Data items:

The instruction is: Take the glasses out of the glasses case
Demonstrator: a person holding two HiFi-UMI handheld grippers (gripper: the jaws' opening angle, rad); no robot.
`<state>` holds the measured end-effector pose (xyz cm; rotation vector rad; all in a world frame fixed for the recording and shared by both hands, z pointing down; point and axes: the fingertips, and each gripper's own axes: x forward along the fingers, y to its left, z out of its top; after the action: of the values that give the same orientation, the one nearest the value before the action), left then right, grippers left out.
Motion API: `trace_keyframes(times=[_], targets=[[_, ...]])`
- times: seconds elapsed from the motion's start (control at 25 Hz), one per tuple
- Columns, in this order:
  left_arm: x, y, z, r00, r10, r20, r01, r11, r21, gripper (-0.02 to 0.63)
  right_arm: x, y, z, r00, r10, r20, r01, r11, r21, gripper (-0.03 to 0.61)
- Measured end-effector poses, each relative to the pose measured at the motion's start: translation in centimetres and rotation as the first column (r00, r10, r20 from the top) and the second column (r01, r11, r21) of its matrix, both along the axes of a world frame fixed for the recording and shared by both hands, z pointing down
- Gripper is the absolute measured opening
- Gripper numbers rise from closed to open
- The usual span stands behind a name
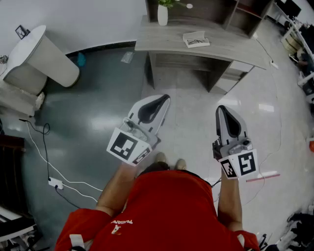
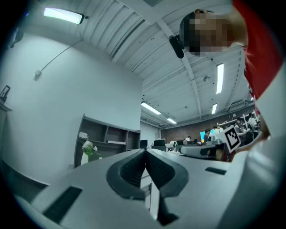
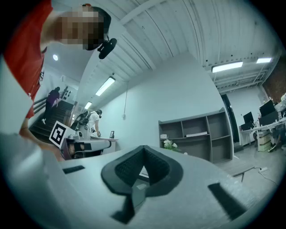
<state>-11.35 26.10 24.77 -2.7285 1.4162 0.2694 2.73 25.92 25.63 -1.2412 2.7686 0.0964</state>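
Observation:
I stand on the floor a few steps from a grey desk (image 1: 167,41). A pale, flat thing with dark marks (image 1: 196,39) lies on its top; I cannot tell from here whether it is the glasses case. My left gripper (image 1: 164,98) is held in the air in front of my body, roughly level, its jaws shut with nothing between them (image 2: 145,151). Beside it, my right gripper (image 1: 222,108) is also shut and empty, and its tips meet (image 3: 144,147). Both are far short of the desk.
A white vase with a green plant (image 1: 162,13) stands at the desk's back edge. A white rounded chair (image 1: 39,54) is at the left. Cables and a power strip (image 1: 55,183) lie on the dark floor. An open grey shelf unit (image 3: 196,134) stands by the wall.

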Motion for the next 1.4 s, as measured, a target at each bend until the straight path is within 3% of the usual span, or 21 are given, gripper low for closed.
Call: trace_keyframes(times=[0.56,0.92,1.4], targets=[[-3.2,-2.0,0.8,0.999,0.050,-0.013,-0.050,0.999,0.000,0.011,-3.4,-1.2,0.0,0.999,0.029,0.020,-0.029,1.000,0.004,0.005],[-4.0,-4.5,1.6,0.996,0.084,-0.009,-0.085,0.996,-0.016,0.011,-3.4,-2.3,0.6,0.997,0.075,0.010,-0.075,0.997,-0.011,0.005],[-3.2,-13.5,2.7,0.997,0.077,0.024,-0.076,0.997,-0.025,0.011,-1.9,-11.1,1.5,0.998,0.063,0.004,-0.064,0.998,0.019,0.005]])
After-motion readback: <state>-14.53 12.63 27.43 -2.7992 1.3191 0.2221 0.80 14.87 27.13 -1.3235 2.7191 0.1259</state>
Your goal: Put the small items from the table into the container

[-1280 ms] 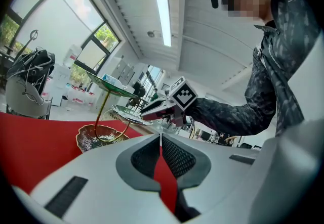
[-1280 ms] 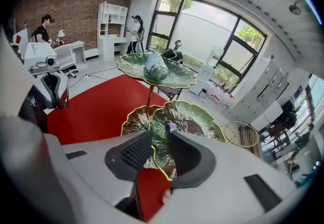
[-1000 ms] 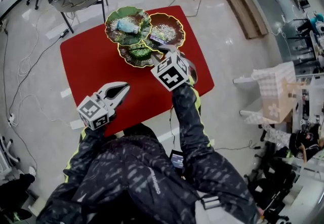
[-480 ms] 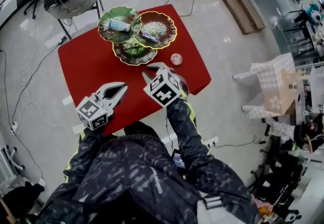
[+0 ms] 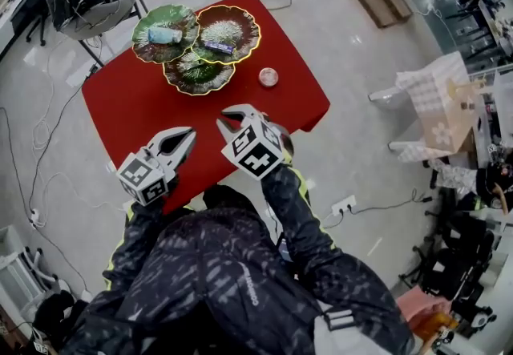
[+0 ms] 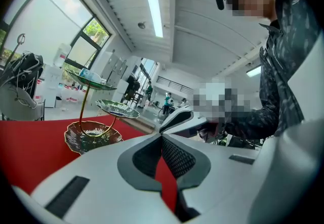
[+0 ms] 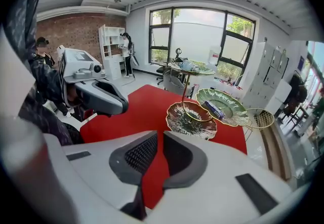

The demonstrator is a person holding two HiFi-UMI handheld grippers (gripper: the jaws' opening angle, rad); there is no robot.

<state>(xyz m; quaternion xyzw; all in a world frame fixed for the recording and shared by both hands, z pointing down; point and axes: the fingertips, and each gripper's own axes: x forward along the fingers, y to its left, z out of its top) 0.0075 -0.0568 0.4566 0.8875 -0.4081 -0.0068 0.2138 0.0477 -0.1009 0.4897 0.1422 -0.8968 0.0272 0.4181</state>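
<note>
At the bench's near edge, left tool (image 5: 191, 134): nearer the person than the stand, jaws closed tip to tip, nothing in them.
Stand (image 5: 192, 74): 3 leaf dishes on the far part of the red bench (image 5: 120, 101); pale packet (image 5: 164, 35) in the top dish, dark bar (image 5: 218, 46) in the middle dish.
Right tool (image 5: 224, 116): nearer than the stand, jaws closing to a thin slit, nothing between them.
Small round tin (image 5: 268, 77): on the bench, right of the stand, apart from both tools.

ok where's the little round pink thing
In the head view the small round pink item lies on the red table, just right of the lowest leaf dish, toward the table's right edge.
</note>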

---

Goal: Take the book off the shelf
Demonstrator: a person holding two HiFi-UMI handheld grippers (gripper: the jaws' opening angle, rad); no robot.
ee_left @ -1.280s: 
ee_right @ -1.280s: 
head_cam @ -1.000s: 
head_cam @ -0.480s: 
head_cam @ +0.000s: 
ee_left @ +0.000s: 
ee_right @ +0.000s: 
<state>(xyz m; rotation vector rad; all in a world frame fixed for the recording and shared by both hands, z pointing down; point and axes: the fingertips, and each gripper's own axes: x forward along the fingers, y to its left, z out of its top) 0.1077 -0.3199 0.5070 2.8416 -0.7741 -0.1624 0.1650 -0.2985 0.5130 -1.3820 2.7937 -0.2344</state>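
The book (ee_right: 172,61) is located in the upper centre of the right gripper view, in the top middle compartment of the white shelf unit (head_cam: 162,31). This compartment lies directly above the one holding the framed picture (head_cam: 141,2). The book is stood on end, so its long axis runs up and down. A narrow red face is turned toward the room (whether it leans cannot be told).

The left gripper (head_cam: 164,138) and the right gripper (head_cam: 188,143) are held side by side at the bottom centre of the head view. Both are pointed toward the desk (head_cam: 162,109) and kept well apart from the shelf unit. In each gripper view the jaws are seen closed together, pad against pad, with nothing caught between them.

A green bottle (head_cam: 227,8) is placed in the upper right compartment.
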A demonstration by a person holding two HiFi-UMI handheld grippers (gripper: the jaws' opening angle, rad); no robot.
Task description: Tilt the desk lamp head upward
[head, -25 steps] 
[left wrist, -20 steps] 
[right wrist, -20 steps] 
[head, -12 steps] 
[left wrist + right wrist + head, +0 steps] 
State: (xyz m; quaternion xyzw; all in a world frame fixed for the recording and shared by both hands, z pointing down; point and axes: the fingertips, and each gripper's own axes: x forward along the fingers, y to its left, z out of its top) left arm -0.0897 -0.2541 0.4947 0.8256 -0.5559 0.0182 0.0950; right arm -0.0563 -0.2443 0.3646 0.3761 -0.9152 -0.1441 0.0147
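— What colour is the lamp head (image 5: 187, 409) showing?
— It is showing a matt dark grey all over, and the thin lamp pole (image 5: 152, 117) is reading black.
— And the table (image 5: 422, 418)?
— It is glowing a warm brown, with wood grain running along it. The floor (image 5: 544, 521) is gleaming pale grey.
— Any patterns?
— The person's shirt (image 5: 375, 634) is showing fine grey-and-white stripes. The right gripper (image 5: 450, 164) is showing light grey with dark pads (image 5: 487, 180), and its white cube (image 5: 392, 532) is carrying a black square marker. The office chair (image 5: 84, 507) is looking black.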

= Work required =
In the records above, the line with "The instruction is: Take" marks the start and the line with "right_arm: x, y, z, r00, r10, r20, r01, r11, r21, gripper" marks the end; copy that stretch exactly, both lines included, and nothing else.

= Answer space =
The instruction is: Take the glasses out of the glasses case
Demonstrator: a person holding two HiFi-UMI handheld grippers (gripper: the jaws' opening angle, rad); no robot.
`<state>` holds the measured end-effector pose (xyz cm; rotation vector rad; all in a world frame fixed for the recording and shared by both hands, z pointing down; point and axes: the fingertips, and each gripper's own axes: x forward along the fingers, y to its left, z out of its top; after the action: of the values that give the same orientation, the one nearest the value before the action), left then right, grippers left out.
Motion API: `trace_keyframes(times=[_], targets=[[_, ...]])`
- times: seconds elapsed from the motion's start (control at 25 Hz), one per tuple
- Columns, in this order:
  left_arm: x, y, z, r00, r10, r20, r01, r11, r21, gripper (-0.02 to 0.63)
  right_arm: x, y, z, r00, r10, r20, r01, r11, r21, gripper (-0.03 to 0.61)

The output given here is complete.